Baskett lately has been dating Playboy party girl Kendra Wilkinson, but then, Baskett has long been popular on the party scene of whatever town he’s in.
At least, he was.
“I stopped going out,” this past offseason, he said. “I get my rest. I stopped the partying and drinking and everything.”
In Clovis this offseason he virtually eliminated fats and sugars and lost 15 pounds, all while training like never before, at altitude.
“The altitude helps me with my asthma and everything,” said Baskett. “And if you can run at 4,000 feet it makes it easier to run at 400 feet.”
And if you can run beside Donovan McNabb, you probably will get more chances to run down the field during games. Baskett this year spent a week at McNabb’s workout camp in Arizona — a decision that required a financial commitment Baskett was reluctant to make.
“This is probably one of the biggest investments you’ll make,” his father, Hank Jr., said. With higher-pedigreed targets Reggie Brown, Kevin Curtis, DeSean Jackson and Jason Avant to compete with, Hank Jr. stressed, “Donovan controls your future.”
With Brown and Curtis hurt, after four games, Baskett has 13 catches, three short of his total in 2007; 207 yards, already 65 more than 2007; and a 90-yard touchdown, the fourth TD of his career and the third of at least 85 yards, a mark shared by only six other players.

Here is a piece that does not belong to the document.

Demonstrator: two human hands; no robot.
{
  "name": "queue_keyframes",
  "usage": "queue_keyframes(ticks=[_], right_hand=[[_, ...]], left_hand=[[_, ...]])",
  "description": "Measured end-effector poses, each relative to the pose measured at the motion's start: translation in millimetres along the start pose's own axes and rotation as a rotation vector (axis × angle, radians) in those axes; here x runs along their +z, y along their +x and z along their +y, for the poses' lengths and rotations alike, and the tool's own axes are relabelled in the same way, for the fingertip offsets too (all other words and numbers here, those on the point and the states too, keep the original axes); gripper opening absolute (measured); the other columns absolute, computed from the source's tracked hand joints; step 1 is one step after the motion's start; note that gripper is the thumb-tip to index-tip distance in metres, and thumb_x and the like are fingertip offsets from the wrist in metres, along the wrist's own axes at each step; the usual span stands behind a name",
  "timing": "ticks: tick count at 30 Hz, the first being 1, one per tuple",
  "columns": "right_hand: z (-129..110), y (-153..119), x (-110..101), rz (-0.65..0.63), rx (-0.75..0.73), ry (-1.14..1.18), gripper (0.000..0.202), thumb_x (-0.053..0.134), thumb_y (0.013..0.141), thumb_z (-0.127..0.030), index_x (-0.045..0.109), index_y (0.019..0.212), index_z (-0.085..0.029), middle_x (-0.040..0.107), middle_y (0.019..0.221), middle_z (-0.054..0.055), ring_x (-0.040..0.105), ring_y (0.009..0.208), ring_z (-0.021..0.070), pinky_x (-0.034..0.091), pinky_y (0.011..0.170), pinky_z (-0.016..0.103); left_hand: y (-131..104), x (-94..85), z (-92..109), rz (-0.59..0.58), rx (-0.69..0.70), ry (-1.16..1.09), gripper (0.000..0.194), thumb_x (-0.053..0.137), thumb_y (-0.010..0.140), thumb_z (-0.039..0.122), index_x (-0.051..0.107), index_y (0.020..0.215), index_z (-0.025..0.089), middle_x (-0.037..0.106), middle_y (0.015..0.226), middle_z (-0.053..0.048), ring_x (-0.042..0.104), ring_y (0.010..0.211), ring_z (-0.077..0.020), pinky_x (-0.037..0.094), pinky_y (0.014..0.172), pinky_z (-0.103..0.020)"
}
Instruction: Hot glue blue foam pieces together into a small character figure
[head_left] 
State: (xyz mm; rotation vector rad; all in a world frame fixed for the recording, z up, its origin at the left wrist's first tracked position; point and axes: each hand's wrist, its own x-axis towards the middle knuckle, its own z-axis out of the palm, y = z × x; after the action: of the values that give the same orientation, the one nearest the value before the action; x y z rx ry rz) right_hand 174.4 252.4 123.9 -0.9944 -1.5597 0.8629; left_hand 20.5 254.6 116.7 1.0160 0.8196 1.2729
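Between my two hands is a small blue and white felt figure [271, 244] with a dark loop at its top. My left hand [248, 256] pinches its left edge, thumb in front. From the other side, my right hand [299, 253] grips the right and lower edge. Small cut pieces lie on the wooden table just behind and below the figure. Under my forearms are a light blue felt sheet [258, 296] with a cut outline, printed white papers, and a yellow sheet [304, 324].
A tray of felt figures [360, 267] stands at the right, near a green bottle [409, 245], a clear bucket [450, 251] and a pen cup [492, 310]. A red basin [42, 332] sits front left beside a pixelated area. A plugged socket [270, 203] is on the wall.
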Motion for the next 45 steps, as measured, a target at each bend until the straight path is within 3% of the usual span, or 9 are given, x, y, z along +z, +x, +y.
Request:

In a West Coast offense, bombs are gimmicky. Slants and outs feed the machine. With the dangerous but small Jackson blanketed, McNabb fed 6-4, 220-pound Baskett two Sundays ago with eight passes good for 85 yards.
“Donovan trusts him; when the ball is around him he’s going to go up and get it,” said head coach Andy Reid, who called Baskett’s performance a “career” game.
Brown returned from a hamstring injury two weeks ago in a limited role and Curtis might come back next month from his sports hernia, but, Reid promised, “(Baskett) is going to continue to play.”
It took Baskett a while to become a viable NFL target.
He played quarterback until midway through his senior season in high school, when a bad ankle sprain cut his mobility. In two weeks he was able to sprint straight ahead, so Roanhaus and his staff moved him to receiver. New Mexico saw him, liked his athleticism (he holds the New Mexico state high jump record, seven feet, and could reverse-dunk with both hands in eighth grade), signed him, redshirted him, and, by his senior season in 2005, polished him to 67 catches, 1,071 yards and nine touchdowns.
Clovis is bursting with pride at Baskett’s success. The Clovis News Journal runs a small piece called “Baskett Watch” the day before and the day after each of Baskett’s games. It ran an online poll before the last Super Bowl:
“No Cowboys. No Broncos. No Hank Baskett. Do you care about watching the Super Bowl?”
Baskett also is on a billboard across the street from the high school. That’s about as big as you can get there: “It’s like carrying the town on your shoulders,” Baskett said cheerfully.